Abstract
How may treatment of hypothyroidism be improved? In hypothyroid patients, production of both thyroxine (T4) and triiodothyronine (T3) are inadequate, but they are prescribed only synthetic LT4. Despite LT4 treatment, many hypothyroid patients still experience persistent symptoms.
Can medically unmet subsets of levothyroxine-treated hypothyroid patients with persistent symptoms be adequately treated with a consistent, slow-release, and nontoxic liothyronine monotherapy drug delivery system? In principle, supplemental liothyronine (LT3) should help hypothyroid patients who do not respond to LT4 monotherapies. Because of its short half-life, however, oral LT3 can cause transient peaks and thyrotoxicity. Therefore, a novel gel formulation of LT3 encapsulated into liposome vehicles was developed for a rate-controlled transdermal patch. Through in-vitro permeation tests, the LT3 liposomal transdermal formulation was found to have the ability to permeate the skin for a period of 24 hours.
How are patients, caregivers, medical associations, advocacies, and others striving to promote the wellbeing of hypothyroid patients?

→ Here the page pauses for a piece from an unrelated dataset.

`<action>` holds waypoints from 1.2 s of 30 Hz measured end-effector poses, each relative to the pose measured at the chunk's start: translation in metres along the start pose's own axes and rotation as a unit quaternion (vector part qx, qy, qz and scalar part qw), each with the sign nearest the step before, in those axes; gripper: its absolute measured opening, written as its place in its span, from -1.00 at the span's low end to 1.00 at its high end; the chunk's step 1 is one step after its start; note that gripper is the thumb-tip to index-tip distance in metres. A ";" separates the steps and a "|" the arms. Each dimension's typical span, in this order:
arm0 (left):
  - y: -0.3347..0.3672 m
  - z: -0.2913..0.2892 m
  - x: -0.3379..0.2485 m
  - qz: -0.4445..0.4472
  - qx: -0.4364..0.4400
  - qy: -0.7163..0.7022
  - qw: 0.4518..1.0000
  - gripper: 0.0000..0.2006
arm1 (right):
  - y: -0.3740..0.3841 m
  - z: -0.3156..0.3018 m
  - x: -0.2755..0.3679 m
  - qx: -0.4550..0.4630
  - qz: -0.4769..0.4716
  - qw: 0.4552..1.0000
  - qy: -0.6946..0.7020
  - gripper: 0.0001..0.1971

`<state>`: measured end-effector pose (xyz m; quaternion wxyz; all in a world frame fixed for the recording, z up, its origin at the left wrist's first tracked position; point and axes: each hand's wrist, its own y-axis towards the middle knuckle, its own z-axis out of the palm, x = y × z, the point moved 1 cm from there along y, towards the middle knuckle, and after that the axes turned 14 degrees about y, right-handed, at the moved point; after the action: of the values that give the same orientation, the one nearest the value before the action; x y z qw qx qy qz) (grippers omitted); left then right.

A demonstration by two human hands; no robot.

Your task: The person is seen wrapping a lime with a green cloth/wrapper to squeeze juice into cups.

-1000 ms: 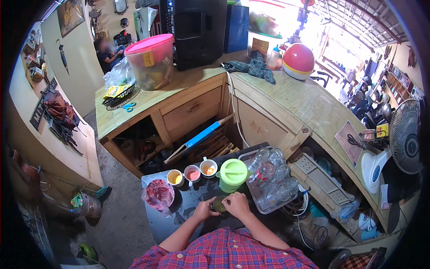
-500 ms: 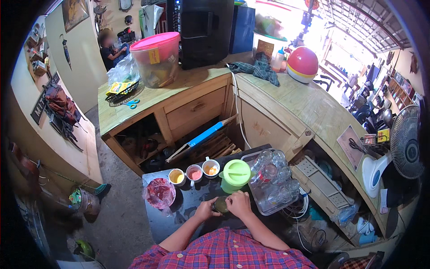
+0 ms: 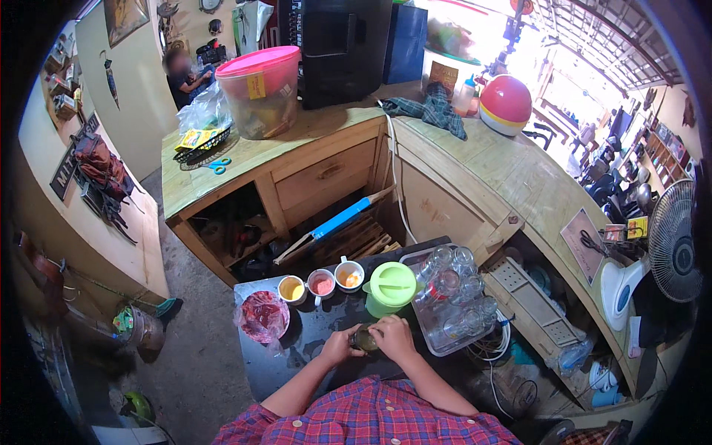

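Over the dark table [image 3: 311,348], both hands are around a small round greenish container [image 3: 365,340], whose exact kind I cannot make out. My left hand [image 3: 340,347] grips its left side. Closed on it from the right and top is my right hand [image 3: 393,337], with the fingers bent at its rim. Just beyond the hands stands a light green lidded pitcher [image 3: 391,288]. Left of the pitcher are three white cups, a cup with orange bits [image 3: 348,274], a cup with pink contents [image 3: 321,285] and a cup with yellow contents [image 3: 292,290]. A plastic-lined bowl [image 3: 264,319] holds something dark red.
A clear tray [image 3: 445,348] of upturned glass mugs [image 3: 452,285] borders the table's right side. Past it runs a wooden counter [image 3: 504,170] with a fan [image 3: 671,237]. A pink-lidded tub [image 3: 259,96] and blue scissors [image 3: 218,166] lie farther back. One person sits at far left.
My right hand has shifted slightly left over the greenish container. My left hand stays on it, and the view has tilted a little.
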<state>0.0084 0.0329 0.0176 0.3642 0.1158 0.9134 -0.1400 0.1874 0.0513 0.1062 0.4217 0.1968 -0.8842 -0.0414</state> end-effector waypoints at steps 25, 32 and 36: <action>0.001 0.007 0.006 -0.003 -0.013 -0.017 1.000 -0.16 | 0.007 -0.004 0.002 0.009 0.007 1.000 -0.019 -0.87; 0.000 -0.001 -0.003 -0.009 -0.001 -0.015 1.000 -0.16 | 0.009 -0.003 0.000 0.044 0.002 0.999 -0.015 -0.86; -0.001 0.003 0.001 0.005 -0.015 -0.017 1.000 -0.18 | 0.007 0.002 -0.006 0.072 0.049 0.996 -0.008 -0.85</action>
<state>0.0093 0.0307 0.0151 0.3817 0.1123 0.9087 -0.1264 0.1873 0.0600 0.1025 0.4007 0.1826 -0.8968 0.0420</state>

Many patients on thyroxine replacement, even in cases of normal TSH, report poor personal wellbeing. Patients and caregivers who recognize that personal wellbeing is not entirely dependent upon the physiological condition and who practice patient-specific wellbeing care can sometimes make life with hypothyroidism more bearable than a conventional medical assessment alone would suggest. Exercise, nutrition, and gamification of behavioral change models can improve patient wellbeing. Medical professionals can learn from patients, untrained caregivers, and patient advocates about how best to care for hypothyroidism patients who do not respond well to conventional medical treatments.